- Problem statement
Copy the lines below, word for word, from the first through the line containing "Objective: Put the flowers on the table". Leave the pictures out.

- Dataset records
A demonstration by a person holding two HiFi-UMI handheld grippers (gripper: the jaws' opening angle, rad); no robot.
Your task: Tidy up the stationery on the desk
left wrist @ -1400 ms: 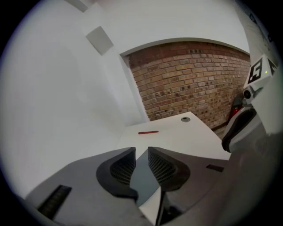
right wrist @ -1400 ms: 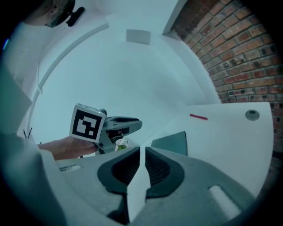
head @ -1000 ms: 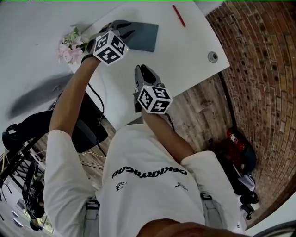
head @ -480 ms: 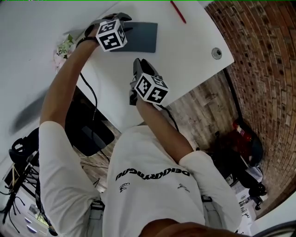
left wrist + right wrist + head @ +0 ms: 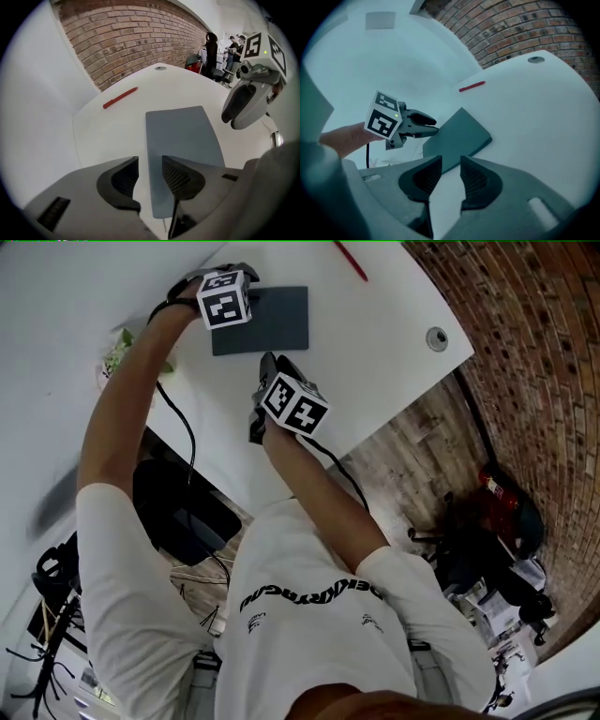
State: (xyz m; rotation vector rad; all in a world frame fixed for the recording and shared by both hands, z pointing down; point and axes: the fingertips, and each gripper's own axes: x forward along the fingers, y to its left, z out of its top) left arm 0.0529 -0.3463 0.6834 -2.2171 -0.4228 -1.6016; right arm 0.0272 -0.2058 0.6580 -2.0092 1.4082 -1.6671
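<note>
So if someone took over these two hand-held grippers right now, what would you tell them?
Left hand-held gripper: open, jaws have just been opening, nothing gripped; poised at the edge of the grey notebook.
Right hand-held gripper: open, jaws have just been opening, empty, over bare desk beside the notebook.
Things: notebook flat on the desk; red pen lies apart, further back.
Done: nothing picked up yet.
Left: probably grasp the notebook, then the pen, and tidy both.
</note>
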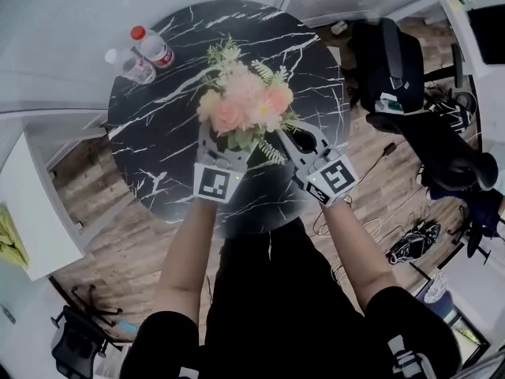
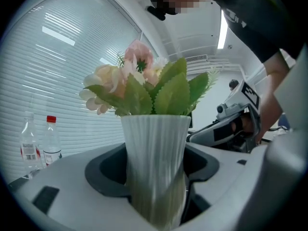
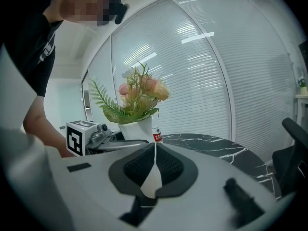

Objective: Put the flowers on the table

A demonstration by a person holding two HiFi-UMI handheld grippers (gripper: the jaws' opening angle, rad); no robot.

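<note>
A bunch of pink and cream flowers (image 1: 245,105) with green leaves stands in a ribbed white vase (image 2: 156,162). My left gripper (image 1: 223,147) is shut on the vase, holding it upright over the near half of the round black marble table (image 1: 158,133). The flowers hide the vase's base, so I cannot tell whether it touches the tabletop. My right gripper (image 1: 304,144) sits just right of the flowers, shut with nothing between its pads. The right gripper view shows the flowers (image 3: 139,95), the vase (image 3: 137,129) and the left gripper (image 3: 96,138) to its left.
Two plastic water bottles stand at the table's far left, one with a red cap (image 1: 154,47) and one clear (image 1: 130,65). A black office chair (image 1: 390,61) is right of the table. A white cabinet (image 1: 31,212) is on the left; cables (image 1: 410,243) lie on the wooden floor.
</note>
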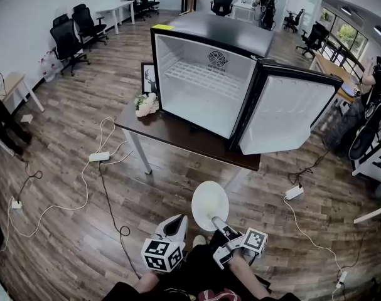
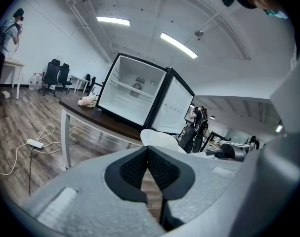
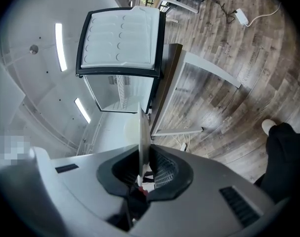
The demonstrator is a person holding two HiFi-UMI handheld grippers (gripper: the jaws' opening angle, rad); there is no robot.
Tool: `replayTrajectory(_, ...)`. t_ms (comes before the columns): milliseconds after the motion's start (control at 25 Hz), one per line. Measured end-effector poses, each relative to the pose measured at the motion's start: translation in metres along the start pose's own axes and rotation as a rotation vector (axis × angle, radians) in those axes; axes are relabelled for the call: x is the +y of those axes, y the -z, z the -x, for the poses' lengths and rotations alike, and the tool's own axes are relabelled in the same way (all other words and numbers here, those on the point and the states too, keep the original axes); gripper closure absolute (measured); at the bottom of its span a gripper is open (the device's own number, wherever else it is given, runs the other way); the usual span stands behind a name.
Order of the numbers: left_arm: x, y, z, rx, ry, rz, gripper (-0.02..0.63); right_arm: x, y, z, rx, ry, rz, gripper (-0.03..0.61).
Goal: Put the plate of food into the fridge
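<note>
The white plate [image 1: 209, 205] hangs in front of the table, below the fridge; I see no food on its face. My right gripper [image 1: 219, 222] is shut on its near rim, and in the right gripper view the plate [image 3: 144, 135] stands edge-on between the pads. My left gripper [image 1: 176, 223] is beside it to the left, shut and empty; its view catches the plate [image 2: 159, 139] just past the jaws. The black fridge [image 1: 206, 74] stands on the dark table [image 1: 177, 137], its door [image 1: 284, 115] swung wide to the right and its white inside bare but for a wire shelf.
A bunch of flowers [image 1: 146, 104] and a picture frame [image 1: 148, 77] sit left of the fridge. Power strips and cables [image 1: 99, 157] trail over the wooden floor, another strip [image 1: 294, 192] at the right. Office chairs [image 1: 68, 39] and desks line the room's edges.
</note>
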State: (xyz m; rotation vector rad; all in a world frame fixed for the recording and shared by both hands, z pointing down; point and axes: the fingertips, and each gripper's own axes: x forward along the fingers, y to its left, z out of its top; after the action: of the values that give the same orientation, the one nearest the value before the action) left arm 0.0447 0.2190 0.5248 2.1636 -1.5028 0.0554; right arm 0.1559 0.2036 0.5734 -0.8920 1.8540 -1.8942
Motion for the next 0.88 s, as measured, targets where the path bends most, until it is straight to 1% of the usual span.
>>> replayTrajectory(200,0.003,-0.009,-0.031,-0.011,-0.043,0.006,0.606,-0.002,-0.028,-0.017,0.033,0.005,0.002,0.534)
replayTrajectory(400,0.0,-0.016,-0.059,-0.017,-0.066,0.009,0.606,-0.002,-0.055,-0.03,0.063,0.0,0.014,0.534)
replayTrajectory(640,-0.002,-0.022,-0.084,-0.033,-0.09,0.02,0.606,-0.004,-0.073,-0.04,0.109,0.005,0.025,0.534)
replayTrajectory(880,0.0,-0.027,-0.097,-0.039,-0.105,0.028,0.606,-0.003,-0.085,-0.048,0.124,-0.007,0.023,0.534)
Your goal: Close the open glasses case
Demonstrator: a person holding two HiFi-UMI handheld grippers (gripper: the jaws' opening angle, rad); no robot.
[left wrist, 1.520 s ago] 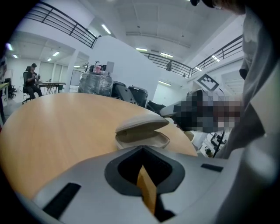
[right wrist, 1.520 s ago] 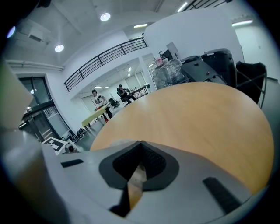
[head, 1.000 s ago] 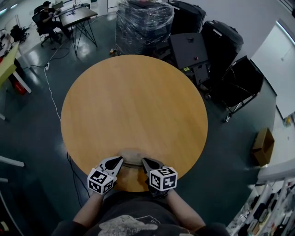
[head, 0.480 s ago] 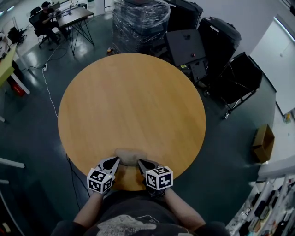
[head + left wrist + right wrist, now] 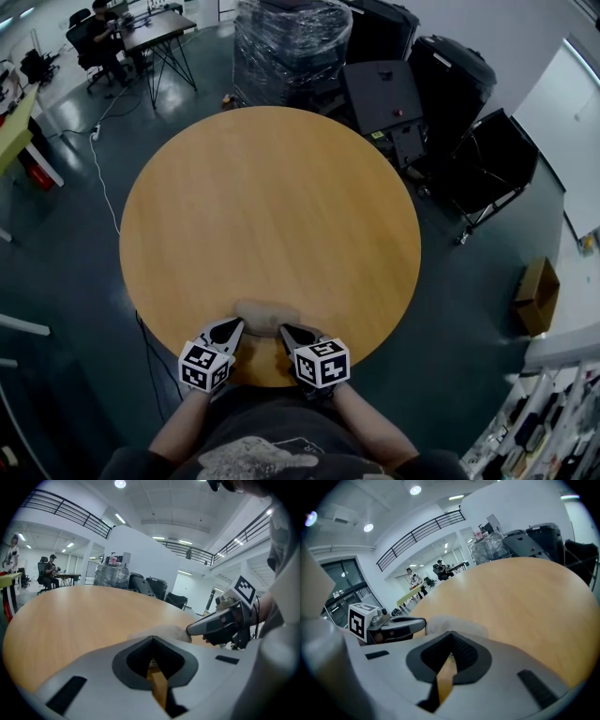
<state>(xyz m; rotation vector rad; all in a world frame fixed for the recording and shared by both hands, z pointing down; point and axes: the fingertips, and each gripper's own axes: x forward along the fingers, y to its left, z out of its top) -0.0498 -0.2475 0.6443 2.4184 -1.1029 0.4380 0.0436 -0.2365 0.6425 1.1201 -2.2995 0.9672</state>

- Exercise response
A demonstration by a person holding two HiFi-UMI handheld grippers (gripper: the jaws' opening angle, rad); no robot.
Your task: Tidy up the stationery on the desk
left wrist @ -1400 ms: 
right wrist @ -1400 ms: 
head @ -1000 ms: 
head @ -480 ms: 
left wrist + right wrist + head @ +0 ms: 
State: (xyz m; rotation vector rad; all in a world frame fixed for the recording and shared by both hands, z pointing down; point and axes: the fingertips, and each gripper's own axes: x forward along the fingers, y to its left, z out of its top) left arm 0.0529 -0.3463 0.6834 -2.2171 -0.4228 -1.6016; right arm 0.0272 -0.2058 0.6580 -2.0092 1.4082 -1.6671
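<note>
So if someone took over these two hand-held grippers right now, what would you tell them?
Left hand-held gripper: open, jaws have just been opening, nothing gripped; poised at the edge of the grey notebook.
Right hand-held gripper: open, jaws have just been opening, empty, over bare desk beside the notebook.
Things: notebook flat on the desk; red pen lies apart, further back.
Done: nothing picked up yet.
Left: probably grasp the notebook, then the pen, and tidy both.
</note>
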
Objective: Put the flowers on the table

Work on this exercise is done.